The Health Benefits of Plants, at Last in a Hospital

Sublimate

The architects Rem Koolhaas and Steven Holl have designed a hospital in which plants participate in the curing of patients.

Contact with nature offers almost immediate benefits to our well-being. Enjoying proximity to plants, walking in a garden and caring for an animal are some of the points of contact with other living things that have a positive effect on our daily reality.

This premise, which could appear very simple, has been seized upon by the architects Rem Koolhaas and Steven Holl, and who have designed a hospital for Heatherwick Studio in which plants have a primordial rule in the recovery of patients’ health.

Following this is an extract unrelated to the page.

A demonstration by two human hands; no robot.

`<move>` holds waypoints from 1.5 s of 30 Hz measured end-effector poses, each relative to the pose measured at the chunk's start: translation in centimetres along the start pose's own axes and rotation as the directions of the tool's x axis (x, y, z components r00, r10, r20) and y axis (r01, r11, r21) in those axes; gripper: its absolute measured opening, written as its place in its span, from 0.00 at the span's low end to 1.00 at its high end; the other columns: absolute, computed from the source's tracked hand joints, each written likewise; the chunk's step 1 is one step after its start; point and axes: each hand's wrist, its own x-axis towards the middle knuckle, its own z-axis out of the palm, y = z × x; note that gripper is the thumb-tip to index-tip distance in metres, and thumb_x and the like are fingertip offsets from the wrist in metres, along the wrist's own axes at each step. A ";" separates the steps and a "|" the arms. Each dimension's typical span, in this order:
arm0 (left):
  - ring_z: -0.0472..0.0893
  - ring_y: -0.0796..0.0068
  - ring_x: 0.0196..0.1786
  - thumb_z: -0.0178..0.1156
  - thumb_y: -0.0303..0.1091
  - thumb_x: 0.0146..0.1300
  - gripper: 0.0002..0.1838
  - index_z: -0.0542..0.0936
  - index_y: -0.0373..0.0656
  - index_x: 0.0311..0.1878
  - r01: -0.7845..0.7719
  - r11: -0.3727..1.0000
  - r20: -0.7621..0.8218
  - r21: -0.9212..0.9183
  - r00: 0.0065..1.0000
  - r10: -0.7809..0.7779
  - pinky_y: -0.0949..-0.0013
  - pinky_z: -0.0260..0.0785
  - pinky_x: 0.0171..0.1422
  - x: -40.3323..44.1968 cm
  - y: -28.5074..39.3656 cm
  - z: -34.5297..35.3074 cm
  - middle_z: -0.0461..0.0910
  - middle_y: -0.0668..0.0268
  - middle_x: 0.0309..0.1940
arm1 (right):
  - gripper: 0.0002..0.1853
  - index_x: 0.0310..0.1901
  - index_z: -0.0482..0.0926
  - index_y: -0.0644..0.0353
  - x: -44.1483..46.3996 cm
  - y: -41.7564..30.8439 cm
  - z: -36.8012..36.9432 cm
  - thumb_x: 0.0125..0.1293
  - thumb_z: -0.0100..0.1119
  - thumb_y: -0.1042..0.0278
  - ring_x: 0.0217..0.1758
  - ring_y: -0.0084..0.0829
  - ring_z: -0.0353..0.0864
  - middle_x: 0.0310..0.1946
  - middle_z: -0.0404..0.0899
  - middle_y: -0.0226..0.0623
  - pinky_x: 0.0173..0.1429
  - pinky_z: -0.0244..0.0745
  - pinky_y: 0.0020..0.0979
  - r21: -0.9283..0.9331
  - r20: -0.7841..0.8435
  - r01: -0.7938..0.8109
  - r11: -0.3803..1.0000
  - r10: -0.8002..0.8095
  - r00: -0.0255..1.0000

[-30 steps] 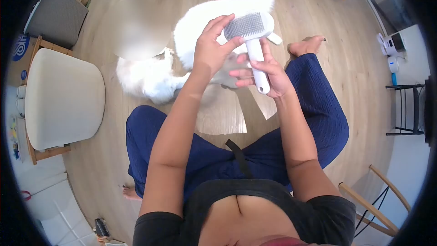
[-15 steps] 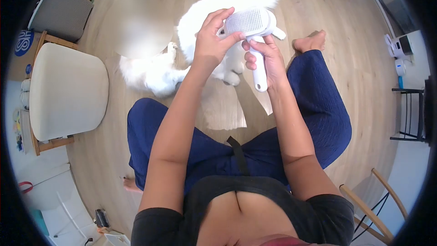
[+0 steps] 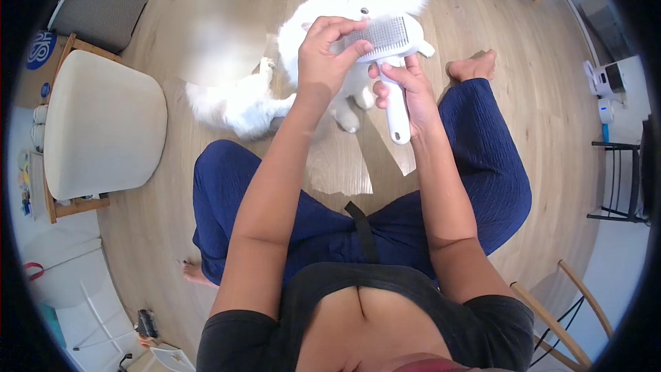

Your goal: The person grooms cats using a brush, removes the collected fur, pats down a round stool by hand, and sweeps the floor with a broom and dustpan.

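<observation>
A white pet brush (image 3: 397,107) with a wide head of fine metal pins is held up in front of me, pins facing me. My right hand (image 3: 412,93) is wrapped round its handle, thumb near the neck. The thumb and fingers of my left hand (image 3: 325,55) grip the left end of the brush head. Behind the hands, a white furry cat (image 3: 303,21) is on the floor, partly hidden by the brush and my left hand. Another white furry animal (image 3: 237,107) lies to the left, its upper part blurred.
A cream-seated wooden chair (image 3: 107,124) stands at the left, with a grey panel (image 3: 103,7) behind it. My legs in blue trousers (image 3: 482,145) are spread on the wooden floor (image 3: 561,165). Wooden chair parts (image 3: 551,320) are at the lower right; a black metal rack (image 3: 616,179) stands at the right.
My right fingers have closed round the brush handle, having been spread before. The brush has tilted slightly and shifted a little right. The cat's paws and an eye now show.
</observation>
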 end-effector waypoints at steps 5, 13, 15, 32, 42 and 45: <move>0.75 0.76 0.47 0.70 0.28 0.53 0.20 0.80 0.40 0.51 -0.007 0.987 -0.052 -0.160 0.999 -0.001 0.73 0.69 0.55 0.9 -2.0 -0.4 0.74 0.66 0.48 | 0.30 0.62 0.57 0.52 0.3 0.2 0.0 0.60 0.59 0.77 0.21 0.23 0.74 0.34 0.77 0.42 0.18 0.73 0.23 -0.080 -0.027 -0.016 0.997 0.014 1.000; 0.76 0.79 0.43 0.67 0.29 0.56 0.11 0.84 0.38 0.42 0.053 0.999 0.110 0.000 0.992 -0.053 0.75 0.70 0.48 1.1 -0.4 -0.1 0.77 0.67 0.41 | 0.31 0.62 0.56 0.53 0.2 1.1 -0.5 0.59 0.60 0.77 0.21 0.23 0.74 0.33 0.77 0.41 0.19 0.70 0.22 -0.177 -0.037 -0.025 0.984 0.019 0.999; 0.76 0.80 0.39 0.66 0.29 0.56 0.06 0.84 0.38 0.36 0.146 0.989 0.078 -0.015 0.986 -0.145 0.76 0.68 0.44 0.9 0.0 0.3 0.78 0.69 0.35 | 0.32 0.62 0.56 0.53 0.0 1.1 -0.6 0.59 0.60 0.77 0.21 0.23 0.74 0.32 0.77 0.41 0.19 0.69 0.22 -0.183 -0.050 -0.029 0.983 0.020 0.999; 0.78 0.75 0.37 0.66 0.25 0.54 0.07 0.81 0.37 0.36 -0.215 0.967 -0.070 0.135 0.972 0.226 0.73 0.71 0.43 -0.9 0.5 2.1 0.78 0.65 0.37 | 0.27 0.59 0.58 0.54 0.4 1.1 -0.6 0.61 0.57 0.77 0.21 0.22 0.73 0.33 0.75 0.41 0.17 0.69 0.21 -0.179 -0.047 -0.024 0.984 0.015 0.999; 0.75 0.82 0.36 0.60 0.27 0.63 0.03 0.79 0.39 0.38 -0.013 0.998 -0.288 0.054 0.957 0.029 0.77 0.68 0.40 -0.7 -0.7 2.3 0.77 0.73 0.31 | 0.24 0.56 0.59 0.58 0.3 1.7 0.4 0.61 0.56 0.77 0.21 0.21 0.73 0.35 0.76 0.40 0.17 0.71 0.22 -0.105 -0.054 -0.048 0.993 0.042 0.998; 0.72 0.86 0.36 0.60 0.29 0.65 0.06 0.78 0.38 0.40 0.008 0.979 -0.275 -0.204 0.959 -0.065 0.79 0.66 0.42 0.0 -1.5 0.0 0.76 0.74 0.32 | 0.22 0.56 0.59 0.58 0.3 1.5 0.5 0.62 0.55 0.76 0.21 0.20 0.72 0.34 0.77 0.42 0.17 0.71 0.21 -0.044 -0.041 -0.108 0.993 0.106 0.993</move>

Once built, the hospital will be an extension of the University of St. James’s Hospital, in the English city of Leeds, and will be full of plants, some of them enormous, that will create the sense of being in a curative and tranquil paradise, designed as such for people affected by types of cancer and for their relatives that accompany them.

The hospital’s architectural design incorporates both communal and private spaces, interior and outdoor, binomials that appear to be appropriate to the search for health as they bring together opposing circumstances.

After all, recovery is about promoting a healthy relationship by oneself, and harnessing its positive qualities.